China could attempt rapprochement with the West, attempt to deescalated tensions to reinforce its economy and address global issues like climate change. Instead, Xi is doing a Trumpian double down, watching the United States weakened by the red-blue divide, unable even to promote US senior military officers as a former college football coach and now a senior US Senator is attempting to subject the entire country to his religious beliefs. But the signs of a new but likely more violent Cold War are increasingly serious. As Michael Schuman, writing for the September 9th Atlantic observes: “[Early in September, the] world’s most powerful leaders gathered in New Delhi for the year’s premier diplomatic event—the G20 summit—but China’s Xi Jinping deemed it not worth his time. His absence sends a stark signal: China is done with the established world order.
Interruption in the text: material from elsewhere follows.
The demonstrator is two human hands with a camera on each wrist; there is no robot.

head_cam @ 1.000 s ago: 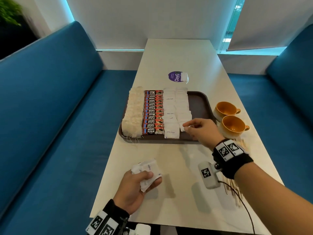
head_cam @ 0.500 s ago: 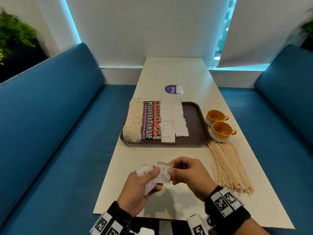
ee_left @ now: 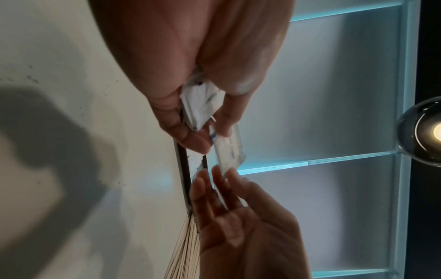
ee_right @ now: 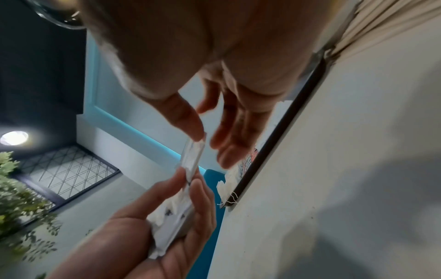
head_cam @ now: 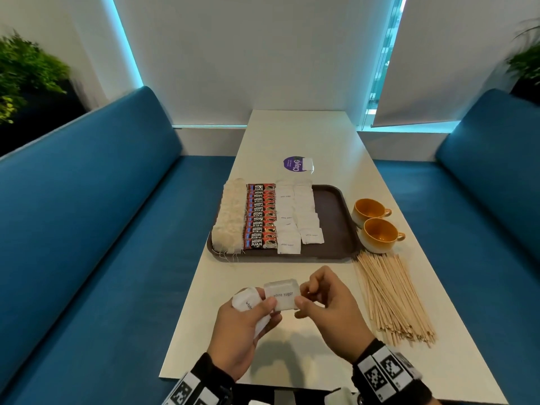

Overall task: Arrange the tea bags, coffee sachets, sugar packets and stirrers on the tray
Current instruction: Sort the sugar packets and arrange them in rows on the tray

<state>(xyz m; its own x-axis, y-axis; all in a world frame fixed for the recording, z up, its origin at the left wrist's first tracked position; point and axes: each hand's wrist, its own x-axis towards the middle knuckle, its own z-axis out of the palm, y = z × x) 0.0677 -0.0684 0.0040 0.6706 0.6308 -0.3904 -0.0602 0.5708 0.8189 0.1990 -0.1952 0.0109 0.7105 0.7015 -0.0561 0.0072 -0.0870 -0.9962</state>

“Ditching the summit marks a dramatic turn in China’s foreign policy. For the past several years, Xi has apparently sought to make China an alternative to the West. Now Xi is positioning his country as a full-on opponent—ready to align its own bloc against the United States, its partners, and the international institutions they support.

“Xi’s break with the establishment has been a long time coming. His predecessors integrated China into the U.S.-led global order by joining its foundational institutions, such as the World Bank and the World Trade Organization. For much of his tenure over the past decade, Xi has kept a foot in the door to that Western order—even as China’s relations with the U.S. have deteriorated. China even participated (though grudgingly) in G20 efforts to help alleviate the debt burden on struggling low-income countries.

“But over the course of his rule, Xi has grown hostile to the existing order and intent on altering it. He has focused on developing alternative institutions that Beijing could lead and control. Xi formed the Asian Infrastructure Investment Bank to rival Washington’s World Bank, for instance, and promoted competing international forums, such as the Shanghai Cooperation Organization, whose membership includes Russia and Iran.” As Congressional gridlock defines the United States, as China watches the 2024 US election intensify internal hatred, can the United States even deal with the challenges it faces from global autocrats? And if not…

I’m Peter Dekom, and as our nation struggles with domestic terrorism, a trial of its former leaders’ in an attempt to usurp the elective process, there are even darker forces looking to challenge a world order that once embraced freedom and democracy.